## Problem requirements:
Please write out, exactly as given, every line of the entries below up to and including the line with "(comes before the".
***** Extracted entries
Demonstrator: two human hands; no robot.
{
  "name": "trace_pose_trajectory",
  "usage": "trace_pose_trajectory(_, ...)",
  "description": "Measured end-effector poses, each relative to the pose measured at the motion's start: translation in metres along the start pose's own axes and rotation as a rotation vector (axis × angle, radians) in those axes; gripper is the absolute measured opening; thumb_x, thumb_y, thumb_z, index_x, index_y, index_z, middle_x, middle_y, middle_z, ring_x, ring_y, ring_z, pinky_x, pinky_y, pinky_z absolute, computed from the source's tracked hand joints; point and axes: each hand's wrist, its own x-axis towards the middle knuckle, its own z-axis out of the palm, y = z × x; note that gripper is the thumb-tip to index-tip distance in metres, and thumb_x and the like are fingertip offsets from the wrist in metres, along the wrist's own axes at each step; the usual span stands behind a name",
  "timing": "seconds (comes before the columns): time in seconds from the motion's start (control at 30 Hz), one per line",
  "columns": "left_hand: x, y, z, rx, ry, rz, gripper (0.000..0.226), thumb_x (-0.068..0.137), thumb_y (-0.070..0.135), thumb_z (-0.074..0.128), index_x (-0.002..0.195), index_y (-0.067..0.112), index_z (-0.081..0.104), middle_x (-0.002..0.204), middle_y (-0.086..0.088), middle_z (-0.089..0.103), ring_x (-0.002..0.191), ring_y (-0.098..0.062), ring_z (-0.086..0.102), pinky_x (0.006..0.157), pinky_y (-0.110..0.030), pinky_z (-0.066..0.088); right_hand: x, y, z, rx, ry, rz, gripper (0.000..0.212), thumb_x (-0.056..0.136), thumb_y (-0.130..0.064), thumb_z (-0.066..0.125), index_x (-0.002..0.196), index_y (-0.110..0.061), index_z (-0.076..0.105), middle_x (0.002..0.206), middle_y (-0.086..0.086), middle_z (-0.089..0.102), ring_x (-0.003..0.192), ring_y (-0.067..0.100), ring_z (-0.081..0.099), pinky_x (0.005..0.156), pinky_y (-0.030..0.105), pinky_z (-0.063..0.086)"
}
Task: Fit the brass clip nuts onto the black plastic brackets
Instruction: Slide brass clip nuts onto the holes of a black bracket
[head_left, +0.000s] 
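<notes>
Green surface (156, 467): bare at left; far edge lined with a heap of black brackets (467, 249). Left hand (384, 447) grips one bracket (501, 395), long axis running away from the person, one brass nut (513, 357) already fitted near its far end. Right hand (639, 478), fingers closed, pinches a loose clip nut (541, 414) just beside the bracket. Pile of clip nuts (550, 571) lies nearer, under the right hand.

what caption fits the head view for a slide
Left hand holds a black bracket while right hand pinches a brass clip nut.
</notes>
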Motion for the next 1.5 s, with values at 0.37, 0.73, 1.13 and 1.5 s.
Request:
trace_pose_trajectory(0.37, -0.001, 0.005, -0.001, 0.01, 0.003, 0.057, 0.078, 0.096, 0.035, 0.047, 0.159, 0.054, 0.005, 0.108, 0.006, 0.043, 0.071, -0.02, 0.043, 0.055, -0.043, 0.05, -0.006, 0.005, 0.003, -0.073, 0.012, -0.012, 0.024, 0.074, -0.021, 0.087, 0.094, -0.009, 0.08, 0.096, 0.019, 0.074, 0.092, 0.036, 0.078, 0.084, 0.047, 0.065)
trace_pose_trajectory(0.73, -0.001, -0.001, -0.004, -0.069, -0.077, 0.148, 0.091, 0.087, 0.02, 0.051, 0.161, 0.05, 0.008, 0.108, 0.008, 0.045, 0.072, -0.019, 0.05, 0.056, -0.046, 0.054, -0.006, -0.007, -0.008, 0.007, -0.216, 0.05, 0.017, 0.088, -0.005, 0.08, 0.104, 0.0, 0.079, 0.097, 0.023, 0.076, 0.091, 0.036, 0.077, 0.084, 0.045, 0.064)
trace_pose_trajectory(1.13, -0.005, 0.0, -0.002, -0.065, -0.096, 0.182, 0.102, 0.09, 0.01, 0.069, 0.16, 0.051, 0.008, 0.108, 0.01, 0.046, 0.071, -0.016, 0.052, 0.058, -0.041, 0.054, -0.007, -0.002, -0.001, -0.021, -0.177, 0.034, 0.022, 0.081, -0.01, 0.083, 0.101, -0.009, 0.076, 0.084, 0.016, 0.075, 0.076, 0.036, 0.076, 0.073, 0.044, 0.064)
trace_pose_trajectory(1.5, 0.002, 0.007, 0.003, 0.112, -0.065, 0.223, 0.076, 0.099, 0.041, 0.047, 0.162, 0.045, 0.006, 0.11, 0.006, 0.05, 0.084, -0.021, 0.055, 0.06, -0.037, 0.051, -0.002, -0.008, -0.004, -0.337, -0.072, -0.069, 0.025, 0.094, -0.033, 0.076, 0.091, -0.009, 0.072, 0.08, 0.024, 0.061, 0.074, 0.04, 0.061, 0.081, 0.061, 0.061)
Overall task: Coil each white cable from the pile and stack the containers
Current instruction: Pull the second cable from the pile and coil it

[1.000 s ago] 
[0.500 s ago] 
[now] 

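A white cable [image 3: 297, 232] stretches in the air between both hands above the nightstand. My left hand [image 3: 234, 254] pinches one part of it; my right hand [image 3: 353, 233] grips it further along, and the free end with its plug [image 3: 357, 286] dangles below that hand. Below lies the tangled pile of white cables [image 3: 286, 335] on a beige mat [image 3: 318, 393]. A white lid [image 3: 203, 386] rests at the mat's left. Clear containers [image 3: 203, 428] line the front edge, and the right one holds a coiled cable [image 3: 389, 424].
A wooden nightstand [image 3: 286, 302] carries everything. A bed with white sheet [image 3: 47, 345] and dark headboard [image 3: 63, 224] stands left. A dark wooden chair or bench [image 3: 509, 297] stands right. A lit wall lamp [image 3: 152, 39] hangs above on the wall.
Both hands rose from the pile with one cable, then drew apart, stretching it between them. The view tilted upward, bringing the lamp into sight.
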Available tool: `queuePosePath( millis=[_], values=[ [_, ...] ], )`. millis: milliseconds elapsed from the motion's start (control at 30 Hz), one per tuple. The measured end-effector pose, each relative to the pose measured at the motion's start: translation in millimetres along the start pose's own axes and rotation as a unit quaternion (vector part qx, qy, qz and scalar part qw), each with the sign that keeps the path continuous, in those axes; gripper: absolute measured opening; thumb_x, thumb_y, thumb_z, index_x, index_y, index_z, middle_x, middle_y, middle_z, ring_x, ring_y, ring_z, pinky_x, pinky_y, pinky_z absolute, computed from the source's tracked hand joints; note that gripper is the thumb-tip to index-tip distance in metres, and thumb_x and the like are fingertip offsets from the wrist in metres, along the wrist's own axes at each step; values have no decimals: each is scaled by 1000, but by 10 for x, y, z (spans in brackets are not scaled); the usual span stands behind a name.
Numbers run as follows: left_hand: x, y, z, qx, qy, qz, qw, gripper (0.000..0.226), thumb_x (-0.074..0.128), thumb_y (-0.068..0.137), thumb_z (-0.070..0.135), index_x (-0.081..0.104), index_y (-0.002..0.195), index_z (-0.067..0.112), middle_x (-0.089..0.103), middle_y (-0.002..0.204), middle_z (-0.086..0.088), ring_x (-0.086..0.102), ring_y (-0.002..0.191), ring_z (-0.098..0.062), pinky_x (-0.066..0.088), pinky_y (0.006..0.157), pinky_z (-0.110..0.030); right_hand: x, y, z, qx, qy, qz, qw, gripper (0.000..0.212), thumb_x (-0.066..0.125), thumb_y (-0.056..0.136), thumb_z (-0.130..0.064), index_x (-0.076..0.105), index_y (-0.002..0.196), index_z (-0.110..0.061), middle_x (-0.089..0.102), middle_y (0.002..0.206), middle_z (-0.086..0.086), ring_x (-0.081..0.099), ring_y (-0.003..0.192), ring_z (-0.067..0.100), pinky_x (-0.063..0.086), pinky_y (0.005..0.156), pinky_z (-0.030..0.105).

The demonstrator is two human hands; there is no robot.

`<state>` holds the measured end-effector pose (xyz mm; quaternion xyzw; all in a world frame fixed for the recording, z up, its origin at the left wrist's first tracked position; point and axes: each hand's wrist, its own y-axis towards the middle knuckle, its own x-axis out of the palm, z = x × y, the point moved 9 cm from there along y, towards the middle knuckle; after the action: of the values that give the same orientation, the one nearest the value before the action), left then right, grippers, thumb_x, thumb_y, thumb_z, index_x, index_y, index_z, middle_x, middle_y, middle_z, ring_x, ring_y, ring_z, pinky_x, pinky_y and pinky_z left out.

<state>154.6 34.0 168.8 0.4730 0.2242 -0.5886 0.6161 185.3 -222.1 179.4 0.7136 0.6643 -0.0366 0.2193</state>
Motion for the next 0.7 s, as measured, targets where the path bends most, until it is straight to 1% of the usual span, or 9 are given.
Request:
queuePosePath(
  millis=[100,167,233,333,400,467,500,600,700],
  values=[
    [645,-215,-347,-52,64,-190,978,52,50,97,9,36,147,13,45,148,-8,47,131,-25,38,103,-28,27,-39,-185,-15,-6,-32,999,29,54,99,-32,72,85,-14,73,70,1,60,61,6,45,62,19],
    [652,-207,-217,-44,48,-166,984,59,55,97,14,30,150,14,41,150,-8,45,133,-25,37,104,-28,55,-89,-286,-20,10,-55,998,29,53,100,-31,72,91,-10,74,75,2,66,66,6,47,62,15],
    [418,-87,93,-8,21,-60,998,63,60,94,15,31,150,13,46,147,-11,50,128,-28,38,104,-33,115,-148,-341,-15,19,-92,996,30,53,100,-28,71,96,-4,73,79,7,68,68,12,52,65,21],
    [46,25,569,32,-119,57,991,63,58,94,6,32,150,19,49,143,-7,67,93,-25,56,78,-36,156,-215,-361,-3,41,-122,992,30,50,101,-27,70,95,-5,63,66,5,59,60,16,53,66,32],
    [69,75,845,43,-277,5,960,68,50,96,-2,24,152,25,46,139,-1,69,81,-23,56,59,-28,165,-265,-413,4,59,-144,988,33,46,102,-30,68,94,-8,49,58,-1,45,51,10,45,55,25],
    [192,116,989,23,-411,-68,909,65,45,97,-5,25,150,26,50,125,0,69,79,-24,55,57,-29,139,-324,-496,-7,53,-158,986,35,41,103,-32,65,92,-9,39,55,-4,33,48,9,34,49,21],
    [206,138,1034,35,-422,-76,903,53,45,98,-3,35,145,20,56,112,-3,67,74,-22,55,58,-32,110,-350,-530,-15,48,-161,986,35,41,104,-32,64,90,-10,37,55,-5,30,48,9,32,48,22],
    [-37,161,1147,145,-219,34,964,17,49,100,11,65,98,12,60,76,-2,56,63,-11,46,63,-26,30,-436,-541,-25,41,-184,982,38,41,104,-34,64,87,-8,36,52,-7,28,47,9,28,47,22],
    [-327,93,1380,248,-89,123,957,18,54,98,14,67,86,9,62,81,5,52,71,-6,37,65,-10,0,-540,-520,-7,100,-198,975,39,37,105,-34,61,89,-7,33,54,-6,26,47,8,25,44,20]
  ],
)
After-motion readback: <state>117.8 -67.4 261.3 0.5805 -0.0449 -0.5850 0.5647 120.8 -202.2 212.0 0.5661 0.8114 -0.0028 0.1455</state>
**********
## Task answer:
Demonstrator: two human hands; no robot.
{
  "name": "trace_pose_trajectory",
  "usage": "trace_pose_trajectory(_, ...)",
  "description": "Measured end-effector poses, each relative to the pose measured at the motion's start: translation in metres along the start pose's own axes and rotation as a rotation vector (axis × angle, radians) in those axes; gripper is the absolute measured opening; thumb_x, thumb_y, thumb_z, index_x, index_y, index_z, middle_x, middle_y, middle_z, ring_x, ring_y, ring_z, pinky_x, pinky_y, pinky_z absolute, computed from the source's tracked hand joints; point and axes: each hand's wrist, its own x-axis towards the middle knuckle, its own z-axis out of the palm, y = z × x; note that gripper is the thumb-tip to index-tip distance in metres, and thumb_x and the like are fingertip offsets from the wrist in metres, along the wrist's own axes at each step; the usual span stands behind a name",
  "timing": "seconds (comes before the columns): time in seconds from the motion's start (control at 30 Hz), one per line",

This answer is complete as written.